The dysfunctional-family comedy ranks among my very favorite flavor of Christmas movies — films like “The Ref,” “Bad Santa,” and French import “La Bûche” all do a great job of cutting through Yuletide sweetness — but “Friggin’” disappoints on every level. In attempting to work through its family issues, it arrives at catharses that are contrived and unearned, and in attempting to find humor in this pungent situation, it fails to deliver laughs.

(There’s a desperation to be transgressive and outrageous, but the movie is as softened-down as its titular profanity. When asparagus is mentioned in the first act, there’s a predictable reference to urine in the third. Bold!)

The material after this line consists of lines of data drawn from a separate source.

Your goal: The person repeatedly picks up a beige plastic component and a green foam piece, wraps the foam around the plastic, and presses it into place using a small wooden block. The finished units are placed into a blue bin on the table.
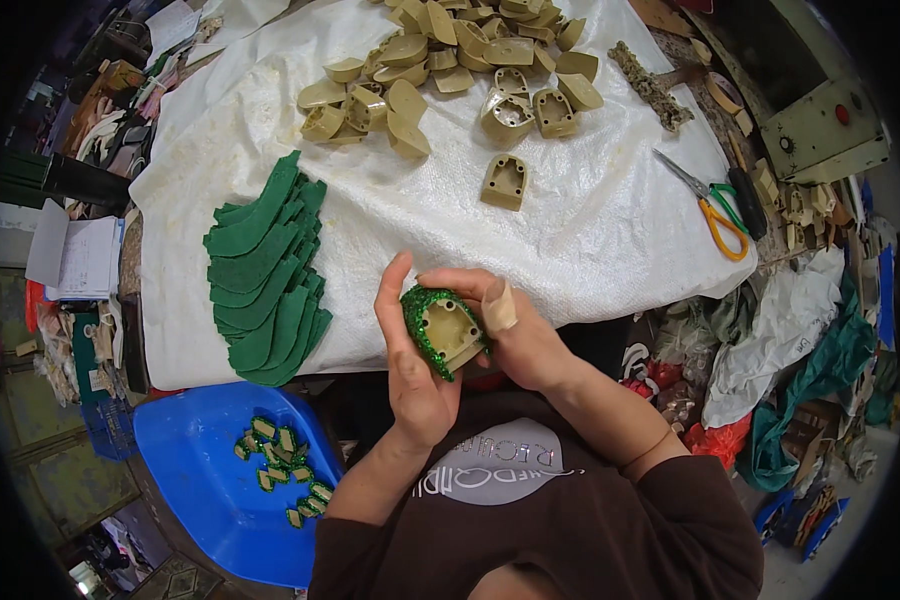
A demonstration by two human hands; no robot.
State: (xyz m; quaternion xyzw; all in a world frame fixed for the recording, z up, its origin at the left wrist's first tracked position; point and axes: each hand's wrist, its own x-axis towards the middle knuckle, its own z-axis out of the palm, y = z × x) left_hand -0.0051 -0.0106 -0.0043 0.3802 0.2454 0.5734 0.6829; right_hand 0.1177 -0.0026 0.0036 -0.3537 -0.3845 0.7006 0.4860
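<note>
Between my two hands, above the front edge of the white sheet, is a beige plastic shoe heel (448,333) with a green glitter covering around its side. Its hollow face with small holes points up. My left hand (415,385) is closed along the heel's left side, with a finger stretched upward. My right hand (520,340) grips the right side, fingers bent over the top edge; a strip of tan tape is wrapped on one digit. To the left lies a fanned stack of curved green cover pieces (265,270). One bare heel (505,182) lies beyond my hands.
A heap of bare beige heels (460,50) covers the far part of the white sheet (370,200). Orange-and-green-handled scissors (715,210) lie at the right. A blue plastic basin (185,510) at lower left holds several green glitter-covered heels (282,460). Plastic bags (780,340) crowd the right side.
</note>
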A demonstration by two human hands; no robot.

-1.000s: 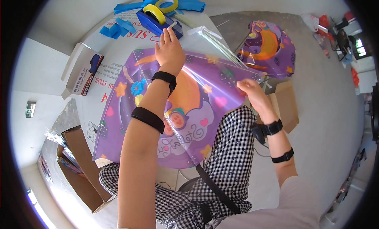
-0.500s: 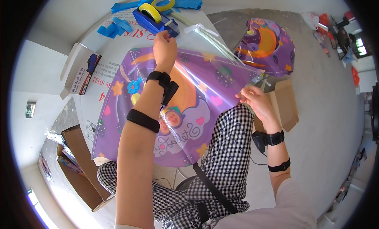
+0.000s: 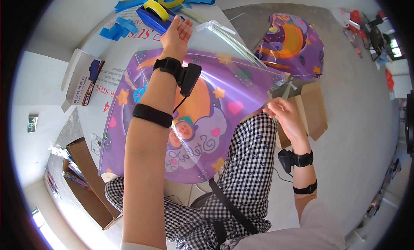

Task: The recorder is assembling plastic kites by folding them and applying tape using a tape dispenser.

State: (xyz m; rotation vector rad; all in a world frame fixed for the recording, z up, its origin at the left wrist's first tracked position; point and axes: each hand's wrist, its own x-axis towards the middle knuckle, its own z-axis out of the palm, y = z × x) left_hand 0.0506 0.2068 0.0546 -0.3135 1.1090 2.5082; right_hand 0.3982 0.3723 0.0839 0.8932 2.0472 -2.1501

Every so often, a movie comes along that begs the question, “With a cast this good, how bad could it be?” The answer is “This bad.” Even with a powerhouse ensemble that includes Williams, Joel McHale, Candice Bergen, Oliver Platt, Lauren Graham, Wendi McClendon-Covey, Clark Duke, and Tim Heidecker, there are almost no “Friggin’” laughs to be found.

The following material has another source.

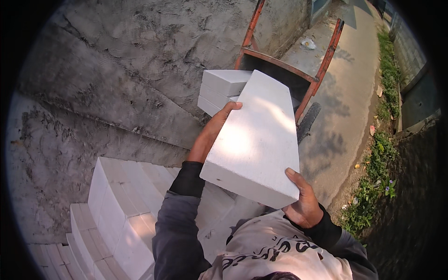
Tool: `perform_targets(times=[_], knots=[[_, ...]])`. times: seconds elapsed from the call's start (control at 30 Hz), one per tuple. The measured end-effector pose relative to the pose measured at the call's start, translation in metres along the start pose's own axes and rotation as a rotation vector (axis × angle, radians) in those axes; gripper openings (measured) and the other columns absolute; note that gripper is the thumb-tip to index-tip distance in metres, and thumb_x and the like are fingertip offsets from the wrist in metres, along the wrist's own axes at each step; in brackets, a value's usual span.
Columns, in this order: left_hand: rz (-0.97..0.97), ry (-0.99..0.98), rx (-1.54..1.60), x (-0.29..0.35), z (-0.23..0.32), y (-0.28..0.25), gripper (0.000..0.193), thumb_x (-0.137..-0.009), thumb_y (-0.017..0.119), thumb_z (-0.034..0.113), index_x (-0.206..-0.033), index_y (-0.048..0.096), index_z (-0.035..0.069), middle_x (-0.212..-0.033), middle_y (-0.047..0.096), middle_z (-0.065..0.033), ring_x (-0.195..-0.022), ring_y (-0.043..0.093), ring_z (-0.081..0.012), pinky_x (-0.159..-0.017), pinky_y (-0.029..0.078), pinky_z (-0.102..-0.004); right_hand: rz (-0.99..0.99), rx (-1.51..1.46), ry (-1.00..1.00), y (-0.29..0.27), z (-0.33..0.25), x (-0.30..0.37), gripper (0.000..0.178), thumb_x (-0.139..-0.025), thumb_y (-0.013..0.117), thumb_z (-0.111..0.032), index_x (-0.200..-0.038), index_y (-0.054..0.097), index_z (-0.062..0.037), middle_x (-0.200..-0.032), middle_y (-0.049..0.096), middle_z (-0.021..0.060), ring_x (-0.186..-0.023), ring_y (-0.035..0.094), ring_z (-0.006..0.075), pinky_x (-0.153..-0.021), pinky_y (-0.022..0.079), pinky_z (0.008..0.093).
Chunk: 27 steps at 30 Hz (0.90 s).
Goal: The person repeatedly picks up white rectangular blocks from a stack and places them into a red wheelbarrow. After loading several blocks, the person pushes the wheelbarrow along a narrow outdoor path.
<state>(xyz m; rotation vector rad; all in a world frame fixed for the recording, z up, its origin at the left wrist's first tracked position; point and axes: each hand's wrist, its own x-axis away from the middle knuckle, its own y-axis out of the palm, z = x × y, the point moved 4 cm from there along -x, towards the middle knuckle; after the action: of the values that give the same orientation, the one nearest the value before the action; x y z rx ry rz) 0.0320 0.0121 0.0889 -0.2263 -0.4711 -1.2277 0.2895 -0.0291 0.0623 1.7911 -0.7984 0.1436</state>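
Note:
A large white lightweight concrete block (261,140) is held up in front of me, its broad face upward and its long side pointing away. My left hand (217,128) grips its left edge, thumb on top, the other fingers hidden underneath. At the near right corner, my right hand (303,198) holds the block with the thumb against its edge and the palm below. Just beyond, several similar white blocks (224,84) lie stacked at the left of an orange-framed cart (280,63); the held block hides part of both.
More white blocks (126,200) stand in stepped stacks at the lower left, against a rough grey wall (116,60). The cart's black tyre (309,120) rests on a concrete path (340,135). Green plants (373,182) and another wall (406,37) border the path's right side.

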Motion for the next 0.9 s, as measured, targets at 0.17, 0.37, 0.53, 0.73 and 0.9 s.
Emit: perform_targets(times=[0.17,0.37,0.53,0.73,0.9], knots=[[0.021,-0.089,-0.096,0.006,0.016,0.001,0.102,-0.087,0.068,0.06,-0.155,0.034,-0.008,-0.135,0.046,-0.0301,-0.122,0.053,-0.0359,-0.096,0.048,-0.0429,-0.061,-0.028,0.033,0.011,0.004,-0.006,0.07,-0.104,0.058,-0.039,-0.156,0.03,-0.0014,-0.145,0.051,0.0209,-0.135,0.054,0.034,-0.102,0.054,0.0541],[-0.015,-0.124,0.076,-0.041,-0.054,-0.052,0.082,-0.096,0.064,0.053,-0.152,0.043,-0.002,-0.137,0.058,-0.0159,-0.127,0.059,-0.0247,-0.103,0.051,-0.0348,-0.052,0.044,0.086,0.02,-0.001,-0.027,0.078,-0.102,0.062,-0.042,-0.157,0.025,-0.0015,-0.148,0.045,0.0228,-0.135,0.054,0.0381,-0.101,0.054,0.0577],[0.048,0.387,0.299,-0.034,-0.073,-0.06,0.075,-0.105,0.051,0.057,-0.154,0.043,0.001,-0.153,0.051,-0.0152,-0.135,0.056,-0.0272,-0.111,0.049,-0.0384,-0.094,-0.017,0.027,0.023,-0.013,-0.081,0.07,-0.102,0.063,-0.041,-0.153,0.034,-0.0043,-0.149,0.045,0.0206,-0.131,0.057,0.0351,-0.091,0.059,0.0575],[0.364,0.02,0.821,-0.013,-0.168,-0.112,0.082,-0.104,0.056,0.054,-0.154,0.034,-0.008,-0.15,0.049,-0.0222,-0.13,0.059,-0.0396,-0.106,0.053,-0.0492,-0.034,0.01,-0.019,-0.004,-0.024,-0.183,0.063,-0.101,0.064,-0.04,-0.152,0.038,-0.0129,-0.149,0.046,0.0138,-0.134,0.052,0.0335,-0.104,0.051,0.0596],[0.418,-0.022,0.752,0.049,-0.25,-0.105,0.076,-0.103,0.06,0.048,-0.15,0.038,-0.007,-0.145,0.052,-0.0218,-0.127,0.06,-0.0396,-0.104,0.054,-0.0502,0.115,-0.017,-0.118,-0.052,-0.049,-0.247,0.064,-0.102,0.065,-0.037,-0.153,0.036,-0.0116,-0.149,0.044,0.0168,-0.137,0.048,0.0345,-0.107,0.049,0.0582]])
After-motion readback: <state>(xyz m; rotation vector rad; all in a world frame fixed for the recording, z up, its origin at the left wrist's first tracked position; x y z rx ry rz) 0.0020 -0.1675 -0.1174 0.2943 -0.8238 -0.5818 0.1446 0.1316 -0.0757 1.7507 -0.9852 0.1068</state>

MerryFriggin2Having grown up with grouchy, drunken Mitch (Robin Williams), uptight hedge-fund manager Boyd (McHale) has devoted himself to being the opposite kind of father. Whereas Mitch spilled the beans about Santa to five-year-old Boyd, Boyd in turn goes out of his way to keep his seven-year-old Douglas (Pierce Gagnon, “Looper”) believing in St. Nick.

Boyd never goes home for the holidays, but when his PTSD-addled brother Nelson (Duke) asks him to stand as godfather for a christening on December 24, Boyd, wife Luann (Graham), son Douglas and daughter Vera (Bebe Wood, “The New Normal”) troop from Chicago to Wisconsin to spend Christmas with Mitch and Donna (Candice Bergen) and the rest of the family.

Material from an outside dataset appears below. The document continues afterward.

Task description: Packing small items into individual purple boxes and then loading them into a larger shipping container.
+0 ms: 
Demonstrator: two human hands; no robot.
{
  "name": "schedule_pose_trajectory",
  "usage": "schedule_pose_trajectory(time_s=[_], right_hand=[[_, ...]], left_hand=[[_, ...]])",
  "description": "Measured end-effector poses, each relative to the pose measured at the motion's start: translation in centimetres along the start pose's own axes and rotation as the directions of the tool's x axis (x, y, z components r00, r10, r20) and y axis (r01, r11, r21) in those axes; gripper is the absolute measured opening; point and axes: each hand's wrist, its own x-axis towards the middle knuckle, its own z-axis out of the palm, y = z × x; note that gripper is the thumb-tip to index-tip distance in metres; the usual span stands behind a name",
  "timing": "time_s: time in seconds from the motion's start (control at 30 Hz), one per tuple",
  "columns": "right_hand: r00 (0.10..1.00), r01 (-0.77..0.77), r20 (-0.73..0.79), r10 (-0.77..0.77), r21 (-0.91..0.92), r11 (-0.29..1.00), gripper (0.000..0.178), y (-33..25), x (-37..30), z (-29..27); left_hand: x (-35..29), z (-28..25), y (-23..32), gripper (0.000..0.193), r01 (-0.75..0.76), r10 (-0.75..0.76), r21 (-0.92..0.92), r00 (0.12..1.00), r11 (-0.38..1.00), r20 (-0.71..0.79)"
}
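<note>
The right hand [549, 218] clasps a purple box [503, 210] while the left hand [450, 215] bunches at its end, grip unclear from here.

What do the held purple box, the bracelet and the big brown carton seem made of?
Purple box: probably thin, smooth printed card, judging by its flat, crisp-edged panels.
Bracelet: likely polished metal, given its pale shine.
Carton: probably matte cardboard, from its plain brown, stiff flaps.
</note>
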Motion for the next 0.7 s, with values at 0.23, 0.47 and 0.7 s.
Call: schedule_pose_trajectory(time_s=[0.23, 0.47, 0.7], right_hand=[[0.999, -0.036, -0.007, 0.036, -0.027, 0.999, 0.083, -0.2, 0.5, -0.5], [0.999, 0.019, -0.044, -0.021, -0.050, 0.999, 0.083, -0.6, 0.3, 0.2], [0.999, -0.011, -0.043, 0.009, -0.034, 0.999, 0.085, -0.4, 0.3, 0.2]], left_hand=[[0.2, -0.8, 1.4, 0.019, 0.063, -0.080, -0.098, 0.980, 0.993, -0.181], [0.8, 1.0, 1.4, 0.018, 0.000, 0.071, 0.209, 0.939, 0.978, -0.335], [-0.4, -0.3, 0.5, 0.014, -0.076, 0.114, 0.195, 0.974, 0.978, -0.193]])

McClendon-Covey and Heidecker get saddled with the role of Boyd’s redneck sister and her husband, and their moments all play like diluted-eggnog versions of Randy Quaid and Miriam Flynn in the “Vacation” movies, while Williams and McHale yell at each other in a valiant (but fruitless) attempt to find comedy in Michael Brown’s witless script.

The big plot point involves Boyd and Mitch driving back to Chicago to retrieve Douglas’ Christmas presents, which involves the periodic appearance of a drunken corner Santa (Platt), and eventually lessons are learned and holiday miracles blah blah blah. Christmas movies are allowed a lot of leeway when it comes to sentimentality and redemption, but they have to earn them; these characters are so flatly written, and the movie itself is so ploddingly directed by TV vet Tristram Shapeero, that it’s impossible to give the proceedings any level of indulgence.

And as a devoted viewer of Christmas movies, can I please ask that filmmakers stop setting their movies in cold places that are having “the warmest December on record?” If you shoot your holiday film in July, or you’re making it in California or (in the case of “Friggin’”) Georgia, then just own up to it, rather than trying to make us believe that it’s balmy in Wisconsin in December.

You might think focusing on the climate is nit-picking, but “Merry Friggin’ Christmas” is like a boring, awkward conversation at a holiday party — eventually, out of desperation, you turn to the weather as a topic.